### EXERCISE REQUIREMENTS
Every line of the data should be written out exactly, with the pictures left out.
-- Opening Marker --
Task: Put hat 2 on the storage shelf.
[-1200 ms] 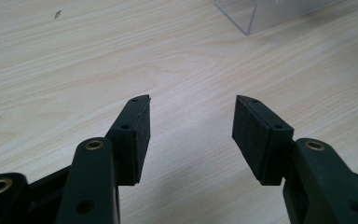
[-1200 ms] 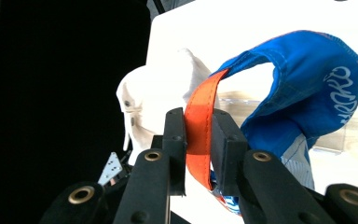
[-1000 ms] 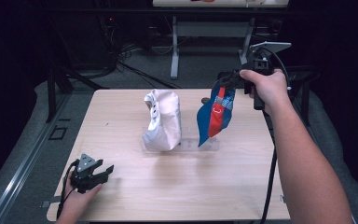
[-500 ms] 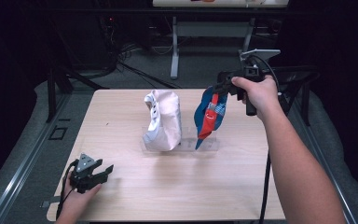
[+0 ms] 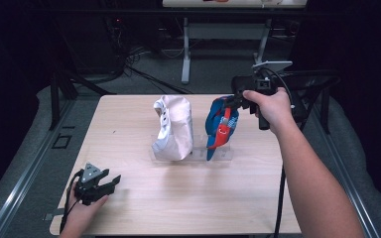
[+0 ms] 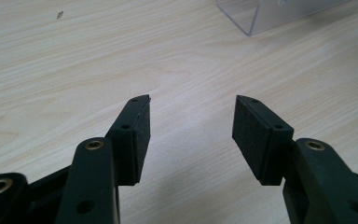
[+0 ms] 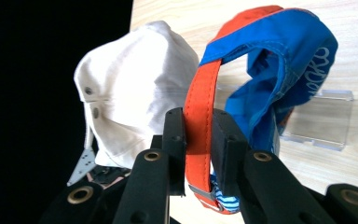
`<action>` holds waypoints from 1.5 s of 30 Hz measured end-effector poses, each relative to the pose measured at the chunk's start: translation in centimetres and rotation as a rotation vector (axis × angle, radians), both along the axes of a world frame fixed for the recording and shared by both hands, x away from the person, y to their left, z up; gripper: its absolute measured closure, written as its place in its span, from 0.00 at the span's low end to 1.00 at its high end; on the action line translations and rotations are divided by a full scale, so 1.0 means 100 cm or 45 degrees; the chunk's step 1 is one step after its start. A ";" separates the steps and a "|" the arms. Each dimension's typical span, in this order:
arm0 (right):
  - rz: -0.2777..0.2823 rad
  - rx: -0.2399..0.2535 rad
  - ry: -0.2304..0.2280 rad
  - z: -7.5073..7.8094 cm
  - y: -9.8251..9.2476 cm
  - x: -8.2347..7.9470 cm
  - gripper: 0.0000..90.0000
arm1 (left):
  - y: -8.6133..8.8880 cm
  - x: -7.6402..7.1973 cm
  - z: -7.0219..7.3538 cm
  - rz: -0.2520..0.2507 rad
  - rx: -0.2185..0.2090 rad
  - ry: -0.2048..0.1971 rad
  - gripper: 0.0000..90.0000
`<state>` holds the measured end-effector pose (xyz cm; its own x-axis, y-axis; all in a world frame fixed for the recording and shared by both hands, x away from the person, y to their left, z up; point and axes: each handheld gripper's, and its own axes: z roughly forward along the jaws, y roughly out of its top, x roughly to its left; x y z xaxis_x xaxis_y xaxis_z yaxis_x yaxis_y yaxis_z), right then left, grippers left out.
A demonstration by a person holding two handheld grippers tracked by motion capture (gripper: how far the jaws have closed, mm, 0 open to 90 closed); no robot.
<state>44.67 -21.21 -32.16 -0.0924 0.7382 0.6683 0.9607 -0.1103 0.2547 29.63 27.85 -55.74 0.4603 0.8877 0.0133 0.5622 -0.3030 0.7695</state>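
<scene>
Right claw [image 7: 198,140] has your blue cap [image 5: 222,124] pinched by its orange strap [image 7: 200,116]; next, probably ease it onto the clear stand [image 5: 223,154], right of the white cap [image 5: 173,126].

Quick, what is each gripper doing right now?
Left gripper: open, holding nothing, low over the table.
Right gripper: closed on the orange strap of the blue cap.

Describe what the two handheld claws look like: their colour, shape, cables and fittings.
Both are black with two flat-padded jaws and brass-coloured pivot bushings. The left claw and the right claw each carry a grey three-cornered plate and trail a black cable. The person's forearms are bare, with no sleeves visible.
</scene>
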 end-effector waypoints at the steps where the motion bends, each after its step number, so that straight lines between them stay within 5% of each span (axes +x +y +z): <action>1: 0.000 -0.007 -0.001 -0.001 0.000 0.000 0.86 | 0.000 0.000 0.000 0.001 -0.002 0.001 0.52; 12: -0.022 -0.081 -0.028 -0.004 -0.006 -0.006 0.77 | 0.000 0.000 0.000 0.001 0.000 0.001 0.52; 16: -0.033 -0.144 -0.073 -0.004 -0.008 -0.012 0.70 | 0.000 0.000 0.000 0.003 -0.003 0.001 0.52; 20: -0.022 -0.272 -0.125 -0.004 -0.009 -0.020 0.65 | 0.000 0.000 0.000 0.002 -0.001 0.002 0.52; 26: -0.004 -0.347 -0.168 -0.014 -0.008 -0.034 0.60 | -0.001 0.000 -0.001 0.007 -0.002 -0.005 0.52; 34: 0.028 -0.360 -0.233 -0.027 -0.006 -0.054 0.55 | 0.000 0.000 -0.001 0.009 -0.003 -0.001 0.52; 45: 0.054 -0.298 -0.359 -0.054 -0.008 -0.081 0.56 | -0.001 0.000 -0.001 0.008 -0.003 0.001 0.52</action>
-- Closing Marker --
### WORKED SOLUTION
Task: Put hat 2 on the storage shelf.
[-1200 ms] 
[-1200 ms] 
[-1000 ms] 
[-500 ms] 
[+0 ms] 
[+0 ms] 
[+0 ms] 
`<action>` holds waypoints from 1.5 s of 30 Hz measured end-effector poses, each relative to the pose measured at the chunk's start: translation in centimetres and rotation as a rotation vector (axis × angle, radians), both along the axes of a world frame fixed for the recording and shared by both hands, x away from the person, y to their left, z up; gripper: its absolute measured closure, written as its place in its span, from 0.00 at the span's low end to 1.00 at its high end; on the action line translations and rotations are divided by a full scale, so 1.0 means 100 cm or 45 degrees; the chunk's step 1 is one step after its start. A ";" separates the steps and a "|" the arms. Each dimension's typical span, in this order:
arm0 (right):
  - rz: -0.2777..0.2823 rad
  - rx: -0.2399..0.2535 rad
  - ry: -0.2304..0.2280 rad
  - z: -7.5073..7.8094 cm
  - y: -9.8251..9.2476 cm
  - x: -8.2347..7.9470 cm
  - gripper: 0.0000..90.0000
arm1 (left):
  - y: -8.6133..8.8880 cm
  - x: -7.6402..7.1973 cm
  - z: -7.0219..7.3538 cm
  - rz: -0.2520..0.2507 rad
  - rx: -0.2185..0.2090 rad
  - ry: -0.2048..0.1971 rad
  - gripper: 0.0000..90.0000
`<state>` holds the measured end-effector pose (xyz cm; its own x-axis, y-axis; all in a world frame fixed for the recording and shared by both hands, x away from the person, y to their left, z up; point and axes: each handheld gripper's, and its own axes: z roughly forward along the jaws, y roughly out of its top, x roughly to its left; x y z xaxis_x xaxis_y xaxis_z yaxis_x yaxis_y yaxis_z), right then left, grippers left out.
A demonstration by a person holding two handheld grippers tracked by motion capture (gripper: how far the jaws have closed, mm, 0 open to 90 closed); no robot.
<state>44.67 -21.21 -32.16 -0.0924 0.7382 0.6683 0.9607 -0.1103 0.2547 29.63 27.85 -55.74 0.4603 0.8877 0.0133 0.5622 -0.3030 0.7695</state>
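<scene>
Right claw [image 7: 198,140] has your blue cap [image 5: 222,124] pinched by its orange strap [image 7: 200,116]; next, probably ease it onto the clear stand [image 5: 223,154], right of the white cap [image 5: 173,126].

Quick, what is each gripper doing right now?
Left gripper: open, holding nothing, low over the table.
Right gripper: closed on the orange strap of the blue cap.

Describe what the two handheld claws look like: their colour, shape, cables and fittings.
Both are black with two flat-padded jaws and brass-coloured pivot bushings. The left claw and the right claw each carry a grey three-cornered plate and trail a black cable. The person's forearms are bare, with no sleeves visible.
</scene>
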 end-effector waypoints at the steps where the motion bends, each after its step number, so that straight lines between them stay within 5% of each span (axes +x +y +z): <action>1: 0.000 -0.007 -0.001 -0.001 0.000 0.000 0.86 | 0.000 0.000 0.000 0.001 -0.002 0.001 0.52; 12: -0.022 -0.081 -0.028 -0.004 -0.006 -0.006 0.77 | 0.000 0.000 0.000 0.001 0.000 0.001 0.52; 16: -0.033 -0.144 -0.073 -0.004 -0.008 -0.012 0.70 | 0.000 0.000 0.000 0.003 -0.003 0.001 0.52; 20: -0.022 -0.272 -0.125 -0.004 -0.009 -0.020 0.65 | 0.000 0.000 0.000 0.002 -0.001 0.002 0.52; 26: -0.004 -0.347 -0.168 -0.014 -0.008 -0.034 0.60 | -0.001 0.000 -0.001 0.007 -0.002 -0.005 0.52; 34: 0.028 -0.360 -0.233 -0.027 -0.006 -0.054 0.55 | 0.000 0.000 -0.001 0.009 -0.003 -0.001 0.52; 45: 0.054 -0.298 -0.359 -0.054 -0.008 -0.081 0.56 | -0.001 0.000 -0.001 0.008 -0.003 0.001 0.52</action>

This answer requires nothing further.